Mais tarde, no Canadá, estudou pintura ao ar livre e gravura. Em Montreal, integrou o grupo de vanguarda Les Automatistes (Os Automatistas), reunido em torno de Paul-Émile Borduas, em um tempo em que a conjuntura canadense também era conflitiva para ele. Até a imagem da rainha da Inglaterra nos selos postais do país, província inglesa, o incomodavam.

Um dia, folheando uma revista que um amigo de seu pai havia enviado do Brasil, ficou encantado com as fotografias do país —e com a ideia de que, aqui, havia uma miscigenação irreversível. Sentindo-se estrangeiro desde a infância, Babinski juntou alguns dólares e decidiu vir ao Brasil aos 22 anos. Buscava liberdade, uma natureza exuberante e um lugar onde pudesse de fato se integrar. Viveu no Rio de Janeiro, onde se encantou com o bairro de Santa Tereza e participou de diversos salões e mostras coletivas junto com artistas como Oswaldo Goeldi, de quem ficou amigo. Moveu-se pela cena artística paulistana anos depois. Deu aulas na Universidade de Brasília.

Mesmo no Brasil, não conseguia se fixar em um único lugar — pelo menos até conhecer uma mulher de olhos azuis e expressões fortes em meio ao burburinho da lanchonete em Brasília onde costumava jantar depois das aulas da universidade.

Lídia, uma agricultora cearense que tentava melhorar de vida na cidade grande, lhe encantou por uma inteligência que Babinski considera espontânea. “Resolvi vir para o Ceará pela Lídia, mas algo já me atraía. As pessoas que conheci me falavam do Nordeste com brilho nos olhos de saudade, e isso já me impressionava”, ele diz.

Era início dos anos 1990. Babinski e Lídia percorreram os 1.800 quilômetros que separam Brasília de Várzea Alegre de ônibus. Desembarcaram em um ponto da estrada próximo à zona rural onde os parentes dela viviam da agricultura familiar. Era fim de tarde e, no acostamento, dezenas de familiares de Lídia esperavam o casal.

“Eu vi nesta cena os valores familiares que eu buscava, de união”, diz Babinski. O acolhimento dos parentes da esposa o fez desistir de morar no Crato, uma cidade próxima que Babinski compara com o Rio de Janeiro dos anos 1930. Comprou um terreno em Várzea Alegre que batizou de Sítio Exu e decidiu viver naquele lugar onde ainda não existia sequer energia elétrica —uma estrutura bem diferente de hoje.

Além da casa, do ateliê e da galeria equipada com ar-condicionado, Babinski construiu ali uma piscina onde costuma fazer exercícios e ouvir jazz.

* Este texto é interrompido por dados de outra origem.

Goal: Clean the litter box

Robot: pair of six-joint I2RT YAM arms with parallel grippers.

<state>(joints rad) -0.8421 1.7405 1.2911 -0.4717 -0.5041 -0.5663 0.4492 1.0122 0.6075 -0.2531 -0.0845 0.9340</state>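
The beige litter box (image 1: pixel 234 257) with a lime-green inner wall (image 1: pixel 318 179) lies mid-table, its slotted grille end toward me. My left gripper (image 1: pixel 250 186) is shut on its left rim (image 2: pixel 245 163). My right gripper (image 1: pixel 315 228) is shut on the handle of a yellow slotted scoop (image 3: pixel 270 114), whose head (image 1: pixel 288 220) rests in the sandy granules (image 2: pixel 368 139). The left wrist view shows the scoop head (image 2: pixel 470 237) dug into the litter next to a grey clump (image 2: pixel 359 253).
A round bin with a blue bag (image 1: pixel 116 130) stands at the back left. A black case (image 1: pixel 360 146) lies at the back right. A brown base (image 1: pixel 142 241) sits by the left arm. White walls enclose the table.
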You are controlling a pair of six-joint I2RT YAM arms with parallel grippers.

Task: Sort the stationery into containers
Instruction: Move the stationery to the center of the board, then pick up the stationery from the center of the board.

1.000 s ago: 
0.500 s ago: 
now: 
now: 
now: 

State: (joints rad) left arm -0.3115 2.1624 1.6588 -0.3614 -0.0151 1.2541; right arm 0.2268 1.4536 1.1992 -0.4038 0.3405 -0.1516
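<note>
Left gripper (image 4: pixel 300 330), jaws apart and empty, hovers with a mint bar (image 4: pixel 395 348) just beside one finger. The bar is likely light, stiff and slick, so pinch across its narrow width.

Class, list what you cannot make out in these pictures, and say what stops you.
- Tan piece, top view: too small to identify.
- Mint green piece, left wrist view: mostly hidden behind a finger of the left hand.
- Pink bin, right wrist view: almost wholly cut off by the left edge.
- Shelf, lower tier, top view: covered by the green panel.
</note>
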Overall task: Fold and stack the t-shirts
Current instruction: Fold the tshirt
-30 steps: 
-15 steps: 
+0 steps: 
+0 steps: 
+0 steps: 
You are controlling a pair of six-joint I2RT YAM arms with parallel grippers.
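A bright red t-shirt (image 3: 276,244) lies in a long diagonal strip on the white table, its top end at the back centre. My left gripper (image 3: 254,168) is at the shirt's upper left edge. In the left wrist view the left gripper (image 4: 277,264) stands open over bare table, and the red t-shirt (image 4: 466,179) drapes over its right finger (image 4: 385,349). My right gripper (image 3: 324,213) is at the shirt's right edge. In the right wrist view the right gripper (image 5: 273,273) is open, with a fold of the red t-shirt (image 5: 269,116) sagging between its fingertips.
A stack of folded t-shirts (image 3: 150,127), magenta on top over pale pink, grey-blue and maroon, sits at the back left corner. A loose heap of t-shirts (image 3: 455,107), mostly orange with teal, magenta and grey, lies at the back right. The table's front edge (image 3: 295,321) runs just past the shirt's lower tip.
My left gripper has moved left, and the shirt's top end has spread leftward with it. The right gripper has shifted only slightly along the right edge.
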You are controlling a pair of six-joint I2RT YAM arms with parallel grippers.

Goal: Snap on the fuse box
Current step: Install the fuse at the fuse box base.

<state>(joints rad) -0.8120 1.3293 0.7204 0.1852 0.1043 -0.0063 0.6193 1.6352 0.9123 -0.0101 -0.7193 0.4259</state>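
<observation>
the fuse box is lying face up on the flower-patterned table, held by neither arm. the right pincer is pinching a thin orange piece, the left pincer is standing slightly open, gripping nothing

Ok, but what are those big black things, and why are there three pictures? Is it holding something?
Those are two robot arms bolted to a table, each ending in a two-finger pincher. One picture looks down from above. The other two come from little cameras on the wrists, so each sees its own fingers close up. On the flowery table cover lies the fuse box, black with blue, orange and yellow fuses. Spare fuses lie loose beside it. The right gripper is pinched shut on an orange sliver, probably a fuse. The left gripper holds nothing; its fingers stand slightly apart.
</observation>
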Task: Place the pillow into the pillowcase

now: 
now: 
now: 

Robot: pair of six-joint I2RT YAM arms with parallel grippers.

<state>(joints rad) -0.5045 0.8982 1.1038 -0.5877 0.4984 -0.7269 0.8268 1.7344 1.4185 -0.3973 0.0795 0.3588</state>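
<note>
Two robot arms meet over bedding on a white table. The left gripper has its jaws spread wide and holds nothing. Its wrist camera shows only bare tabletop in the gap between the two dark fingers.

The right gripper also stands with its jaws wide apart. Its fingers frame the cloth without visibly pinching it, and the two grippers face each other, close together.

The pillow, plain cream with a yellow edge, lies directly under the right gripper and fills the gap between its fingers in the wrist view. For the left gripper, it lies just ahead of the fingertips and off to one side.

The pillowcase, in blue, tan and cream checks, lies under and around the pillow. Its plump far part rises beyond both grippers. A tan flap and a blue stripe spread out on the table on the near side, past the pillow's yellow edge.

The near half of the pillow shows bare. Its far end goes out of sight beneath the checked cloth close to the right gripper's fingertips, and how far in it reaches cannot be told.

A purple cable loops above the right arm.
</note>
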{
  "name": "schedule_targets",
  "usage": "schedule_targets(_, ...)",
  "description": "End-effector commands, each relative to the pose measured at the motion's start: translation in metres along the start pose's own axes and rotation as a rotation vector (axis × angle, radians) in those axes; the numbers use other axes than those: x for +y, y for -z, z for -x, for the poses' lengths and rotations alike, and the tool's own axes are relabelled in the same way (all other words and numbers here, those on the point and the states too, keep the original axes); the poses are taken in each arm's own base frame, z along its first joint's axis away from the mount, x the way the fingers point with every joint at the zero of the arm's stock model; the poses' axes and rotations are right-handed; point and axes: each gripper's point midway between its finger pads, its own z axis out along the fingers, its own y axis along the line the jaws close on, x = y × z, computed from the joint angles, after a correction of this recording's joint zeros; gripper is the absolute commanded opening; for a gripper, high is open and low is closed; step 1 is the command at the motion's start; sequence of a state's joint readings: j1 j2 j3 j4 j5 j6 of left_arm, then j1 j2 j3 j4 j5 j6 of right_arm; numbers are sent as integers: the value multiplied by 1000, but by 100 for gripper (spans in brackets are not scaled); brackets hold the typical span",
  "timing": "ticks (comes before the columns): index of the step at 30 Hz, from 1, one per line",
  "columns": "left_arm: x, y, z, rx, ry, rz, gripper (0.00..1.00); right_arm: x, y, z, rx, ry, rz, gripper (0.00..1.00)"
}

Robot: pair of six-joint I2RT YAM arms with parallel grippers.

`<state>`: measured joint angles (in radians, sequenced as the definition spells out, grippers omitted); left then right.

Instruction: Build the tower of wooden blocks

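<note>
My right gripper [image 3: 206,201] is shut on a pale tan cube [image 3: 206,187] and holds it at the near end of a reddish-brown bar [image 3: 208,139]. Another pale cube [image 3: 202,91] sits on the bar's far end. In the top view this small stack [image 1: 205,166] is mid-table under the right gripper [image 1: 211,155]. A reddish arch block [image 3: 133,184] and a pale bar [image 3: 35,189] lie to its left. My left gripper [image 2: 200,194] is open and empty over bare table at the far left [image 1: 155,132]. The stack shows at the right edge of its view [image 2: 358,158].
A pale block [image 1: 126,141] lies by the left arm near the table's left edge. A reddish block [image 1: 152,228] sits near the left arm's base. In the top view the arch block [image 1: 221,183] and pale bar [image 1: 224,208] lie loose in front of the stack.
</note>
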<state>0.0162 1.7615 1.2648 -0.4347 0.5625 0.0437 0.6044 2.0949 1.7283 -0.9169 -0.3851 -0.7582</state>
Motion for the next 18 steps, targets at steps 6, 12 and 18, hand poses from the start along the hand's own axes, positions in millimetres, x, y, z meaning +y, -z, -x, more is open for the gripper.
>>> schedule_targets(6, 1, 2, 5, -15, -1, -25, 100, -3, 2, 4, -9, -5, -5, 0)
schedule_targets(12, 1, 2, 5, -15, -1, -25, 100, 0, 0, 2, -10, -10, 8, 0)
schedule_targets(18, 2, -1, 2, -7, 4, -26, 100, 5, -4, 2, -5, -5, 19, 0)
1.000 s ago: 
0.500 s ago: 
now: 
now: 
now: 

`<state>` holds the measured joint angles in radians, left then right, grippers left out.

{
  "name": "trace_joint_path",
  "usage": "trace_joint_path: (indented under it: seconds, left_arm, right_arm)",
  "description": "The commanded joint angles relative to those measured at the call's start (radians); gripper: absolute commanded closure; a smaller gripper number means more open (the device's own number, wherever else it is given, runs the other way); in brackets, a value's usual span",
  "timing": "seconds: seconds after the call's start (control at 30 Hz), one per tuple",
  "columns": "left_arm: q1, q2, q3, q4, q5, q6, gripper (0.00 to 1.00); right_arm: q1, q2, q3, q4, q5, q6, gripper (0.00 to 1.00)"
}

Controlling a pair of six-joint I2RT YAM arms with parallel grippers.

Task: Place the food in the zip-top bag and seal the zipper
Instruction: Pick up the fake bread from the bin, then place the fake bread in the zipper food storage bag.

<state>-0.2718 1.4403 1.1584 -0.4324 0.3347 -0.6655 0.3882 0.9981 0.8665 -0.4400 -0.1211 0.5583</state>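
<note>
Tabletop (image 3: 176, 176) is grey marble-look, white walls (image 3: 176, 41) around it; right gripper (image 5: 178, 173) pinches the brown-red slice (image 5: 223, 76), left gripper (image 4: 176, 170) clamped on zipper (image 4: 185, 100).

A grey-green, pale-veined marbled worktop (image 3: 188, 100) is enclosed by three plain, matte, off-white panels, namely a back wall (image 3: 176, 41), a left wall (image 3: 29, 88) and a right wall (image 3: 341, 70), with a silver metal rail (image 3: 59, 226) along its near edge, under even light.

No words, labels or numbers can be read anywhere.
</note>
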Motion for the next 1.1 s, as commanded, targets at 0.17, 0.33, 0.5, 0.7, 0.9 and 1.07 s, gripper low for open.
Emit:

“Tudo agora sossegou. Eu aprendo com o passado”, ele diz. Conhecido na cidade como o “polonês” ou o “marido de dona Lídia”, Babinski está satisfeito com o lugar que escolheu viver.

As pequenas montanhas e árvores de aroeira que rodeiam sua casa são também sua inspiração e estão presentes em grande parte de suas pinturas junto com os personagens que permeiam sua imaginação. É naquele rincão que ele consegue superar a distância entre a sua família europeia e entregar-se a uma nova, formada em meio a um humanismo que ganha força longe das grandes metrópoles.

“Mesmo com nove anos, eu via o mundo. Vivi dentro de uma guerra. Aqui eu encontrei as sementes de uma resistência que eu almejava, não nego isso”, ele diz. Babinski se refere ao sonho de uma sociedade sem repressão policial. “Isso aqui é um milagre.

Vivo numa região privilegiada, que está tendo os benefícios de um mínimo de atenção pra resolver coisas como eletricidade. Tudo dentro de uma tessitura familiar forte que ainda existe”, explica, pausando a voz por alguns segundos porque está prestes a fazer uma constatação. “Tradição, família e propriedade, né”, diz às gargalhadas. “Mas é isso”.